Le prospettive a breve termine, che riguardano le catene produttive globali, delineate da un’analisi realizzata dall’Institute for Supply Management, parlano di:

  • tempi di realizzazione dei prodotti raddoppiati (222% per la Cina, 217% per la Corea e 209% per il Giappone, e 201% per l’Europa);
  • capacità produttiva ridotta al 79% in Usa, al 53% in Cina e al 50% in Europa.

È certo che singole imprese, interi settori, ed economie nazionali dovranno trovare il modo di adattarsi a una spinta che travolge tutti, e che ha portato fuori asse – non si sa ancora di quanti gradi – la globalizzazione fino ad oggi conosciuta.

Questa spallata preoccupa le aziende nella misura in cui si chiedono se il protezionismo crescerà, se le ambizioni nazionali si rafforzeranno, e quindi se e quali catene di fornitura finiranno sotto il controllo statale.

C’è infatti un nuovo elemento a rendere ulteriormente difficile il funzionamento già fragile dei gangli di fornitura globali: se prima questo era oggetto di interesse statale per ragioni di potenza – controllo la produzione di acciaio quindi controllo l’industria automobilistica, controllo i porti europei quindi ne controllo il commercio – oggi lo è anche per ragioni di scarsità, laddove c’è il controllo su un prodotto o una materia prima che sono improvvisamente insufficienti per ragioni sanitarie.


le aziende devono bilanciare meglio efficienza e velocità con resilienza e visibilità

 

Spinte politiche a cambiare fornitore  

Le sfide geopolitiche che nasceranno in seno a queste considerazioni, quali conseguenze avranno sui paesi – così come sulle imprese – con i problemi maggiori e con pochi soldi per risolverli? E in che modo la politica nazionale influenzerà le decisioni industriali? Un caso. Sarà probabile – nella nuova mappa di alleanze disegnata da una crescente guerra fredda tra Usa e Cina – che alcune nazioni industrializzate introdurranno alcune misure per incoraggiare le proprie imprese a ridurre i rapporti commerciali proprio con la Cina, ed altre faranno il contrario.

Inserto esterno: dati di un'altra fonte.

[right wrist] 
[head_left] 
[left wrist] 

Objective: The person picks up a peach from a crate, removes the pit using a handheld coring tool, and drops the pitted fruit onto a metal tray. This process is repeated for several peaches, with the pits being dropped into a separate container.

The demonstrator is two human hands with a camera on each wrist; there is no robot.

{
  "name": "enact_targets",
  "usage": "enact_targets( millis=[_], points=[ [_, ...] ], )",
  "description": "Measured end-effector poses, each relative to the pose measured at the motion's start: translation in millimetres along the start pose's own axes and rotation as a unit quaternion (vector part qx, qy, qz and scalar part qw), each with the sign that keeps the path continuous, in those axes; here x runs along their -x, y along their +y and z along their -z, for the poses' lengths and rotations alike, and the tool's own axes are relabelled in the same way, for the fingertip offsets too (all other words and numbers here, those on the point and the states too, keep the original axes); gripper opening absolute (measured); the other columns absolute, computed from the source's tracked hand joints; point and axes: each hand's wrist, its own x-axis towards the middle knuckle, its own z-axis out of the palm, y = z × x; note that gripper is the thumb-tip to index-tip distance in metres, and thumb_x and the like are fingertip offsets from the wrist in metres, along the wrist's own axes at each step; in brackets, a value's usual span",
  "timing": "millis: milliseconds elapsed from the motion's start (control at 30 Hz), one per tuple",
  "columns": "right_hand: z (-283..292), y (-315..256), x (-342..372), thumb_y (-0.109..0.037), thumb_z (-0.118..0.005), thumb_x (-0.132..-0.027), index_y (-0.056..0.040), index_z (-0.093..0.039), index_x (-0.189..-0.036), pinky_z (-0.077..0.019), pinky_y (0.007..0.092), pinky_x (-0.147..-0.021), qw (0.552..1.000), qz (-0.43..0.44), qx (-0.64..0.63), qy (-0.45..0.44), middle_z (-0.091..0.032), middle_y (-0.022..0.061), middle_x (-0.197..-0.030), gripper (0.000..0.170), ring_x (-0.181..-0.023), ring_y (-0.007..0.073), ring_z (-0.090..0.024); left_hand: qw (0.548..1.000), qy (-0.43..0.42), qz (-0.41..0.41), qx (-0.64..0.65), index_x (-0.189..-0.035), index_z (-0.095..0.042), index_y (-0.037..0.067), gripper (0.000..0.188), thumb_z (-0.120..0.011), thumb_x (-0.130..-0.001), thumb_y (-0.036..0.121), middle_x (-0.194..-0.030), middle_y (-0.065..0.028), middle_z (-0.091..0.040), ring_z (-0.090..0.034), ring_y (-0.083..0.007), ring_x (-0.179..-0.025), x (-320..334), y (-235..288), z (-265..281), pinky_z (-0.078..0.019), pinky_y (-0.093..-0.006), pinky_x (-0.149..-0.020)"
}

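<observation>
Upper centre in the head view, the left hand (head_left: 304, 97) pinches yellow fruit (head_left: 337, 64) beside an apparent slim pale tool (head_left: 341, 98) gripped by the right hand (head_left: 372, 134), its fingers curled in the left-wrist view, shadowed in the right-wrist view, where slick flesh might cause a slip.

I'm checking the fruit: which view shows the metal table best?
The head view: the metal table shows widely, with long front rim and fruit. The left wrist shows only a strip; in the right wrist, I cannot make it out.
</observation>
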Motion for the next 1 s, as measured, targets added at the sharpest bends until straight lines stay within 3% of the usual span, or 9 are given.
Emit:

Nello stesso modo, qualche nazione sarà incoraggiata ad intrattenere rapporti più solidi con gli Stati Uniti ed i paesi nella sua rete di influenza, e qualche altra no. Ora le imprese si chiedono: quale effetto avranno queste sollecitazioni sui rapporti commerciali, produttivi e di fornitura, ormai consolidati con l’uno o l’altro interlocutore? In una direzione o nell’altra, infatti, oltre a cercare fornitori nuovi e alternativi per sopperire a scarsità improvvise come quelle causate dal Covid-19, è possibile che le imprese saranno gentilmente invitate a cambiare il proprio fornitore in funzione del suo passaporto.

 

Dal più conveniente al più affidabile

Prima di chiedersi se sia utile o giusto interrompere rapporti economici per ragioni politiche – cosa altro sono gli embarghi o i dazi? – va detto che è una questione di gigantesche proporzioni e complessità. Quanto sarebbe complicato far smobilitare le oltre 200 imprese della lista delle grandi americane di Fortune Global 500, presenti proprio a Wuhan, una delle province più industrializzate del paese ed epicentro della pandemia? Che fine farebbe, per esempio, tutto l’enorme debito americano in mano alla Cina, nell’eventualità che gli Usa tagliassero il cordone ombelicale economico disincentivando le forniture cinesi?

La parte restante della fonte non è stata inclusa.